O potencial de desestabilização que ameaçou a economia durante a vigência do congelamento de preços promovido pelo Plano Cruzado foi feito pelo deslocamento da riqueza financeira para a posse de bens e ativos reais. Os principais determinantes do fracasso do plano foram o efeito riqueza e o aumento excessivo de crédito concedido pelo sistema bancário, pois acomodou o ritmo da demanda agregada a uma oferta estagnada (BELLUZZO & ALMEIDA, 2002). Outro responsável tratou-se da permanência do câmbio fixo entre fevereiro e novembro, associado ao aumento da demanda, resultando na deterioração das contas externas (CASTRO, 2005). Por isso, com o afrouxamento do controle de preços, a partir de novembro de 1986, a inflação retornou (BELLUZZO & ALMEIDA, 2002).

Entre os anos de 1985/86 a carga tributária foi elevada, refletindo a retomada do crescimento econômico e a redução da renúncia fiscal. Contudo, com o fracasso do Plano Cruzado abriu-se espaço para a hiperinflação.
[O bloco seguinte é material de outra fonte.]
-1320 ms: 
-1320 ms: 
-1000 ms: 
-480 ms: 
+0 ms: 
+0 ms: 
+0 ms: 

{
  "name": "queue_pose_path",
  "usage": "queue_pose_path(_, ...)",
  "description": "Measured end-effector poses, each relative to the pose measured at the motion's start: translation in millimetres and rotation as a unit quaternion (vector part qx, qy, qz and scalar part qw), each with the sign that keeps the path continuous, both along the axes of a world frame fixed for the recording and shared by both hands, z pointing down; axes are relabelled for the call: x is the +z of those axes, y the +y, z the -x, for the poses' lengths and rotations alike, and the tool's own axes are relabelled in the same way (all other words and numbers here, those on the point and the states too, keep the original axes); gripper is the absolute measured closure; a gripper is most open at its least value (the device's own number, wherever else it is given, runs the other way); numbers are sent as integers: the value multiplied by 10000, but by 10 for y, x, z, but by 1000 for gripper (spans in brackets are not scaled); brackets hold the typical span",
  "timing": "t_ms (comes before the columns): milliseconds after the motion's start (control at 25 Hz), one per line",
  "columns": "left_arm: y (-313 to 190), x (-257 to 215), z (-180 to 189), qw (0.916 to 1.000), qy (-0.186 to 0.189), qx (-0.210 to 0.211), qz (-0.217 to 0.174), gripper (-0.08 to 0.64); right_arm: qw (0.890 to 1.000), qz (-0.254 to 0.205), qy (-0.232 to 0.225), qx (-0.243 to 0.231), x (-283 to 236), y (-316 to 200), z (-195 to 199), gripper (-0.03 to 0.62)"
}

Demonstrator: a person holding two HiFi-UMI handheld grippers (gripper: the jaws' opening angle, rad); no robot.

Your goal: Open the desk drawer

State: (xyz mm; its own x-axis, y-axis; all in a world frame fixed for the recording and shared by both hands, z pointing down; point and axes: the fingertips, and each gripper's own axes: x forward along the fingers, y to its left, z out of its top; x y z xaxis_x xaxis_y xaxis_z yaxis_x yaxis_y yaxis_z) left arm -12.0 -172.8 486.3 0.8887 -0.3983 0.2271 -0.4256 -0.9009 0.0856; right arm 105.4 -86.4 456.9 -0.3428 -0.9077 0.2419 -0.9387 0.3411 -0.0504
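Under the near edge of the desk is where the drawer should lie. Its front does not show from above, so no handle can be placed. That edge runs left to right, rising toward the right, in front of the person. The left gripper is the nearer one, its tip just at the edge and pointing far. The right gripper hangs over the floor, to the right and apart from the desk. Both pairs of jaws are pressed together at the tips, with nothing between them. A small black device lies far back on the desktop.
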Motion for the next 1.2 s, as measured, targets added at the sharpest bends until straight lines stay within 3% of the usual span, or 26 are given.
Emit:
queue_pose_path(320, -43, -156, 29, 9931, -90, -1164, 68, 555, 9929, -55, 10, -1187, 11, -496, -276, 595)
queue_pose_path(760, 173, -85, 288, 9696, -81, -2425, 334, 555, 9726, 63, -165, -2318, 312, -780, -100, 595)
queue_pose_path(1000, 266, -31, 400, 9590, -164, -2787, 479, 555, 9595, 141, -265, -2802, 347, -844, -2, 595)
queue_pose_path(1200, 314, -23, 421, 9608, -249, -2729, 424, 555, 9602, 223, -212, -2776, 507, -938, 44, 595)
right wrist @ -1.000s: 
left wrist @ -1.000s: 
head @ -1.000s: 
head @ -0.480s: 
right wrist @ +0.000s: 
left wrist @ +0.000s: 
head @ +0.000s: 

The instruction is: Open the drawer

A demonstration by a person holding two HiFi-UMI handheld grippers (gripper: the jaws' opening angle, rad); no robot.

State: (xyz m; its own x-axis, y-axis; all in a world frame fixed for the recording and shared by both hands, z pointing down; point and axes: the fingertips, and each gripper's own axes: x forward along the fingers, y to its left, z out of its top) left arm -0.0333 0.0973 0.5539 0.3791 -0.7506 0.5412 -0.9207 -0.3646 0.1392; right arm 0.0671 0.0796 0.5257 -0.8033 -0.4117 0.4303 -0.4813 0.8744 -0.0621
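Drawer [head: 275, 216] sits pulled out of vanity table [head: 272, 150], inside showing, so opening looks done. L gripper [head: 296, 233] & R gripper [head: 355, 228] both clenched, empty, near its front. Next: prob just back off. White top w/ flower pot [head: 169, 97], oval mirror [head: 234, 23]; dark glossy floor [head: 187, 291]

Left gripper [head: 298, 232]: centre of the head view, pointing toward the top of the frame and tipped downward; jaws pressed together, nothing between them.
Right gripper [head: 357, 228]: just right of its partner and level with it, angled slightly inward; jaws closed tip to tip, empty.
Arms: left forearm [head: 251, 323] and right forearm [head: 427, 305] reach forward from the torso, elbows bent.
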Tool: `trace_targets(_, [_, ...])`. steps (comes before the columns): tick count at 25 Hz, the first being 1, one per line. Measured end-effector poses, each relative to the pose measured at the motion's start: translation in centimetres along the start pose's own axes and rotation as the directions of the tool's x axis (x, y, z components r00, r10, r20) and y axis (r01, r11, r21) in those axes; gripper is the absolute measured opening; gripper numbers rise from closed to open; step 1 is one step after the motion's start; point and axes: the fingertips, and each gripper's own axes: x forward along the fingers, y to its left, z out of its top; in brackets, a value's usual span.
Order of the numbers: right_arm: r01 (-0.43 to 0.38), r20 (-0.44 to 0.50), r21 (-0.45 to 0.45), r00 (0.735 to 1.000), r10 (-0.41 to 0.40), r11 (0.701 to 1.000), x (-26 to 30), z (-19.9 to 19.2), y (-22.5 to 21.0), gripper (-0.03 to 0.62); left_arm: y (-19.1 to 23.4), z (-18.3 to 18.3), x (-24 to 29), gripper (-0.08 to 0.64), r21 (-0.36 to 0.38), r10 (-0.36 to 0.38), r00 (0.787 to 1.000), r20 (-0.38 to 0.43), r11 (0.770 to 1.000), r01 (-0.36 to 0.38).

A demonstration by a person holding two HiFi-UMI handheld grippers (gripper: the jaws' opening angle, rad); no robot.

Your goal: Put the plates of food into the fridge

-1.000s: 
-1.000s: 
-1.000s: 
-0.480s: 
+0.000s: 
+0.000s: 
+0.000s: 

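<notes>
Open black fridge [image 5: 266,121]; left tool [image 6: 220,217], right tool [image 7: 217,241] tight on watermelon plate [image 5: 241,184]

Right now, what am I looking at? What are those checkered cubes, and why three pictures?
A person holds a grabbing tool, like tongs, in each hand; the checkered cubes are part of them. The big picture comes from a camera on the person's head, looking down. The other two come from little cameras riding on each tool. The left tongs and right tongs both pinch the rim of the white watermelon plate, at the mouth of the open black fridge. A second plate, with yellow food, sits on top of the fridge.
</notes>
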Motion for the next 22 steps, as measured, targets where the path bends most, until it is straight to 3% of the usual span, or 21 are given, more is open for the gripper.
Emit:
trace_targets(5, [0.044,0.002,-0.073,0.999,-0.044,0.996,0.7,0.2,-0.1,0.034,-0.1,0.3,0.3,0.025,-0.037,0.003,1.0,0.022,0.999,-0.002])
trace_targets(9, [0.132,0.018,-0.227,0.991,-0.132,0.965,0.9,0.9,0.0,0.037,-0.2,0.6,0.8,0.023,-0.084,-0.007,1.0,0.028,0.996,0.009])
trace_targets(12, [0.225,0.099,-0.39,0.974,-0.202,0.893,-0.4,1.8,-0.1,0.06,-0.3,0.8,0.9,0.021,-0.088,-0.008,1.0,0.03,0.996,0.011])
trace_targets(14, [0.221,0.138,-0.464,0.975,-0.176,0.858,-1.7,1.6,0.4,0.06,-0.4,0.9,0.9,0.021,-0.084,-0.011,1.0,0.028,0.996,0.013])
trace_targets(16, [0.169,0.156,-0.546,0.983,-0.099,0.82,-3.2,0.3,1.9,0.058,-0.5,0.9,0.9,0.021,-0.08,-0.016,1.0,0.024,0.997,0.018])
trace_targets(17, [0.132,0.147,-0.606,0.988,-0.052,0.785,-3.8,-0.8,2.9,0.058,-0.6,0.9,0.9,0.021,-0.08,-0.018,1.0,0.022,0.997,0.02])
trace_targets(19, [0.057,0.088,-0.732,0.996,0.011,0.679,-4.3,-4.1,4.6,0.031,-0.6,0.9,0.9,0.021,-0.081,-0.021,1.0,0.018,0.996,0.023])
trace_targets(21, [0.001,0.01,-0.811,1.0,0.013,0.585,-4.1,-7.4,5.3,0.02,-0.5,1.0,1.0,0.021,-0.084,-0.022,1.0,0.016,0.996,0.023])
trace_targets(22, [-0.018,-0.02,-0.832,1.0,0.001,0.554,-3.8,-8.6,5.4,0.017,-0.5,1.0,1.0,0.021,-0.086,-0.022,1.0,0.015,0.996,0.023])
O programa consistiu numa reforma monetária seguida da desindexação e congelamento dos preços e durante seis meses a inflação mantivera-se em níveis reduzidos, criando uma falsa sensação de estabilidade (CARNEIRO, 1991). Diante de ameaça de constrangimentos em sua rentabilidade, as empresas líderes incorporaram essas expectativas em suas decisões, refletindo diretamente na formação dos preços após 1986 (BELLUZZO &ALMEIDA, 2002).